Ask the Doctors: Your Questions

Your Questions Answered

"Hi, I'm Stephanie from Georgia. And I have a 5-month-old son, and I was just wondering at what age should I stop breastfeeding him?"

Dr. Sears says, "The current recommendations are to breastfeed for at least a year, and that's very important because the longer you breastfeed, the more intelligent the kids become. Now, having said that, when do you need to stop? There really is no age that you need to stop. The older the child gets, the little more awkward it gets in public. You know, if you're breastfeeding a 10-year-old, you'll probably get arrested."

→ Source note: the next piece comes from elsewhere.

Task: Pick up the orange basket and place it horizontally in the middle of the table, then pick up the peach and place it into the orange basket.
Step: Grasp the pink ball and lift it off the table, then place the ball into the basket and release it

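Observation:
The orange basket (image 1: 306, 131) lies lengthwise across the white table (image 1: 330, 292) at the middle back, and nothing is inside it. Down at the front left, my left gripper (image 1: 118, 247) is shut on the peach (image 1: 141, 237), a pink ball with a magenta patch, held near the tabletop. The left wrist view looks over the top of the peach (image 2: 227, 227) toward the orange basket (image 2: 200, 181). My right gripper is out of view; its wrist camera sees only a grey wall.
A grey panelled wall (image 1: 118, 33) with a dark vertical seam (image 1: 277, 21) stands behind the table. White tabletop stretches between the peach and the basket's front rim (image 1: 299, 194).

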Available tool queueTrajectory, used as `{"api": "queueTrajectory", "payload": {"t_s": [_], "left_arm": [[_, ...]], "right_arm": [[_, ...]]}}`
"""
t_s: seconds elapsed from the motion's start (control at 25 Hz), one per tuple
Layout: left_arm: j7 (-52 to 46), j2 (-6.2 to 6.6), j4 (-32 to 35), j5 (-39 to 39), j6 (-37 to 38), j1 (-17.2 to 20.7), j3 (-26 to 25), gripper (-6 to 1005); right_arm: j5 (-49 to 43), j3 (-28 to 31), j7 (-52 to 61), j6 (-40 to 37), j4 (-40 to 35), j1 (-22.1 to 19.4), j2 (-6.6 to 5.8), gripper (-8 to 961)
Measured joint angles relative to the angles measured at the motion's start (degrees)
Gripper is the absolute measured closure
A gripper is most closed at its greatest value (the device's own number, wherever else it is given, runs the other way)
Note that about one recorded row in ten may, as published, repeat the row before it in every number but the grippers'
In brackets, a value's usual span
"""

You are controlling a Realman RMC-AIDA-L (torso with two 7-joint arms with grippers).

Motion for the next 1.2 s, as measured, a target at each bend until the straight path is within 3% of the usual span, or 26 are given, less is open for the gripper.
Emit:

Dr. Phil mentions a guest he had on a few years ago who was still breastfeeding her 5- and 7-year-old children. "Now, I'm sorry " because there are some people, there are organizations that say that you just breastfeed indefinitely " but I've got to tell you, when the kid comes in and pitches the keys on the nightstand and says, 'Mom, I'm hungry,' that's just not right. I mean, these kids are walking up and she's, like, leaning on their head. I mean, come on! Is there a definitive answer?"

"When it becomes very socially awkward to breastfeed that child, then that's a clue," says Dr. Sears.

"The American Academy of Pediatrics recommends breastfeeding for at least one year, the World Health Organization says at least two, and both agree that it's healthy to continue for as long as the mother and child desire, as long as they both go along," says Dr. Phil. "You now have all the points of view."

"Hi, Dr. Phil, hi Doctors, my name is Tara from Whittier, California, and I have a question. Is fantasizing about your ex considered cheating?"

"I think that what's important is how often you're doing that," says Dr. Fields. "If it's occasionally, it's no big deal, but what it says is maybe I need to start shaking things up in my relationship. It's a red flag. If it's happening all the time, and if you start going down that slippery slope of maybe a little e-mail won't hurt, right? Maybe a little live snapshot of him " that starts being an affair of the heart, and people can't kid themselves when they say, 'Oh, if there's no sex it's not an affair.' I see more couples coming into my office with marriages breaking up because of these so-called affairs of the heart."

Dr. Phil turns to his in-studio audience for a quick vote. "Who in the audience

would be OK with their partner fantasizing about an ex?" Not one person raises a hand. But when he asks who would not like their partner fantasizing about an ex, all hands go up.  

"I actually do fantasize," Tara says from the audience. "[About] Travis."

"You could at least give her a hug," Dr. Phil tells Travis, who can't control his own laughter. Travis rises from his seat and gives Tara a warm embrace.

"Dr. Phil, is it really true that there's a procedure that can be done to enhance the size of a male's penis?" asks Elvina, in Dr. Phil's audience.

"It's called do the dishes," Dr. Fields says in jest.

But in all seriousness, Dr. Ordon confirms that there is such a procedure, adding, "But if I make this sound too good, I'm going to get 50 million calls."

Dr. Phil asks, "But is it possible?"

"Yes," says Dr. Ordon, "and it's a multi-step thing that you do. You release the ligament that suspends the penis " "

"A simple yes would have been all right," Dr. Phil interjects.

"I thought I was supposed to be technical here!" says Dr. Ordon.

"And how about these things you see on TV, these creams and things that you do?" asks Dr. Phil.

Dr. Ordon says, "They're not going to work."

Giving Dr. Ordon a gentle elbow-jab to the ribs, Dr. Sears says with a laugh, "They've never worked, have they?"